Strana questa convergenza stilistica sul racconto di guerra tra due cineasti così lontani visivamente come Brian De Palma e Paul Haggis. Come se la guerra di oggi, presente dappertutto in questa Mostra che appare un campo di battaglia dell’immaginario odierno, non potesse che essere rappresentata dagli strumenti del comunicare di oggi, internet, youtube e videocellulari. Video che sembrano nascondere chissà quali verità e in realtà mostrano solo l’orrore quotidiano, che gli ordini di ingaggio e una guerra mai vinta necessariamente impone ai soldati. Che non possono far altro che cercare di rubare le immagini per riportarle ai propri cari, troppo difficili da raccontare sono le storie in prima persona.
Haggis, Davide e Golia.
Paul Haggis è uno sceneggiatore pazzesco. Basta leggere i titoli dei film che ha scritto per rabbrividire di fronte a tanto talento (Million Dollar Baby, Flags of Our Fathers, Letters From Iwo Jima, Casino Royale), ma in realtà è sufficiente vedere mezzora di questo superbo film (da Leone d’Oro?) per capire la straordinaria ricchezza di questa sceneggiatura, dall’esposizione dei fatti, alla cura dei dettagli dei personaggi, all’amore verso i personaggi minori, come quello della moglie di Hank, interpretata da Susan Sarandon, che con poche battute riesce ad emergere in tutta la sua forza e disperazione. Qui c’è tutto il talento e la tecnica che manca ai fantomatici cineasti italiani, messi a far cinema da un sistema dilettantesco e borbonico, dove arroganti e presuntosi borghesucci raccontano a nessuno le loro storie inutili. Viva Tarantino che gli ha sparato contro…

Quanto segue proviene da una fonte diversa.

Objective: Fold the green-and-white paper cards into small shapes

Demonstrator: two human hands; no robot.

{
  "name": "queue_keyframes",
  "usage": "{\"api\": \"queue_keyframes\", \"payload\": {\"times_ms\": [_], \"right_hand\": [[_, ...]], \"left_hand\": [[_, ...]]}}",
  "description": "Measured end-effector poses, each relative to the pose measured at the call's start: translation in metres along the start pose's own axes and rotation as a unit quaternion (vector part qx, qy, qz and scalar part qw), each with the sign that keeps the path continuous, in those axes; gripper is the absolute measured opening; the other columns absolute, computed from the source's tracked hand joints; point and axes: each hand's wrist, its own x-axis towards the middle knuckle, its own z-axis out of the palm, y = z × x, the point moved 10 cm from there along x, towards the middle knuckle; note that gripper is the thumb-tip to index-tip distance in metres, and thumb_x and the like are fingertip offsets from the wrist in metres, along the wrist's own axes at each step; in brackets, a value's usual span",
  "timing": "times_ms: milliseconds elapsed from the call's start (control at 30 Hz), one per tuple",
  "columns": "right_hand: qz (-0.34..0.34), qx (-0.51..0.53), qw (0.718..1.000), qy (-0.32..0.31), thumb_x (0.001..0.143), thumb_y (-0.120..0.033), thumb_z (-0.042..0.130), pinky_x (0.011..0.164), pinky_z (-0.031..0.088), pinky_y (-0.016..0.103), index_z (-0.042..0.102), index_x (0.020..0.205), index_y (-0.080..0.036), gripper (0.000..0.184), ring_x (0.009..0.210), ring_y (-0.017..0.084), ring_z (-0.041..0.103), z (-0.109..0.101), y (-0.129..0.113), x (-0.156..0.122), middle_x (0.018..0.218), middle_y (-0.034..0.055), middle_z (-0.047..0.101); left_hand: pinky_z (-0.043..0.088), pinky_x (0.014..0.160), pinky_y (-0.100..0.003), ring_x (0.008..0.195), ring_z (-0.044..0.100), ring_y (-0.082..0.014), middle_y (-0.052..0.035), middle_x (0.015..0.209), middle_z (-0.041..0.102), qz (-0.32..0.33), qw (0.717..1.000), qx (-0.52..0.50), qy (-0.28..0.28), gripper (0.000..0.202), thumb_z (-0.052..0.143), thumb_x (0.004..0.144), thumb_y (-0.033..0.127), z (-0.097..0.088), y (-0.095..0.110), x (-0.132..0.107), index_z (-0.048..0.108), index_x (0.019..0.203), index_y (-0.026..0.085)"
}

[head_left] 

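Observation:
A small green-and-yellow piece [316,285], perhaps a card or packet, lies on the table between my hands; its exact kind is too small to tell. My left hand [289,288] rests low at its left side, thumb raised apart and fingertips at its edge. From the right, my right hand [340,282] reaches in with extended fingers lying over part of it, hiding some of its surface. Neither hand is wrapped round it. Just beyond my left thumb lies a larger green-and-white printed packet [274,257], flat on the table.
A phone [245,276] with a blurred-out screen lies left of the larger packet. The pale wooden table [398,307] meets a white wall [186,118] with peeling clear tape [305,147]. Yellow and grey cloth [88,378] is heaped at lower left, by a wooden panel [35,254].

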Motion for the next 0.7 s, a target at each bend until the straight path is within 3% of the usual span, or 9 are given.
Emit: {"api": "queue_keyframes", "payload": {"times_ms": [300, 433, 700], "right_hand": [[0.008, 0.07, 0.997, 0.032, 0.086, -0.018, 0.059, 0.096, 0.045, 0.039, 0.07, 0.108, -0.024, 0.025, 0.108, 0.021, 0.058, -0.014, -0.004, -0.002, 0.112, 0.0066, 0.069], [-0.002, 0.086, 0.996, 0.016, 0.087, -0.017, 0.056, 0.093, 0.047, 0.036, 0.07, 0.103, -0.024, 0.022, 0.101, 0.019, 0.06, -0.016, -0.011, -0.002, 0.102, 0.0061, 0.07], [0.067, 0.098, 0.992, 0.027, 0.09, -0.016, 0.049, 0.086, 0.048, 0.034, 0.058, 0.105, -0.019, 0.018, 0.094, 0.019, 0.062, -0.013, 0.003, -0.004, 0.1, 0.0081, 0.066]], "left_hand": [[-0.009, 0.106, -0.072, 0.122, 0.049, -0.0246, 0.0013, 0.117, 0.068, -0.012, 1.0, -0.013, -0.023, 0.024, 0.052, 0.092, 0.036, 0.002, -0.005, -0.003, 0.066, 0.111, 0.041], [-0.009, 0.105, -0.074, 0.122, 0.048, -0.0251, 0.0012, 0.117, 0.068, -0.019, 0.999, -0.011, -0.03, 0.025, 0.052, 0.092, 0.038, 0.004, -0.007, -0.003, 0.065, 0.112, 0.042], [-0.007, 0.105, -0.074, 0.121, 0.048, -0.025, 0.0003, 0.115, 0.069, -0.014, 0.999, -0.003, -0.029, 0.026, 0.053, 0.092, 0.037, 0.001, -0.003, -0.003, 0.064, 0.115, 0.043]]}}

Il titolo In the Valley od Elah, si riferisce a un luogo in Israele citato nella Bibbia (Samuele, capitolo 17) dove si svolse la battaglia tra Davide e Golia. Davide è il figlio scomparso di Hank e anche il nome del bambino di Emily Sanders, la poliziotta, cui Hank racconterà le origini del proprio nome. “Amo questo titolo”, ha spiegato Haggis, “perché contiene tanti dei temi affrontati dal film. Il Re Saul mandò il figlio David nella valle di Elha a combattere contro Golia, arnato solo di cinque pietre. Mi sono chiesto: Ma chi farebbe una cosa del genere? Chi spedirebbe un ragazzo a combattere contro un gigante? Il film parla della nostra responsabilità per aver mandato tanti giovani uomini e donne in guerra”.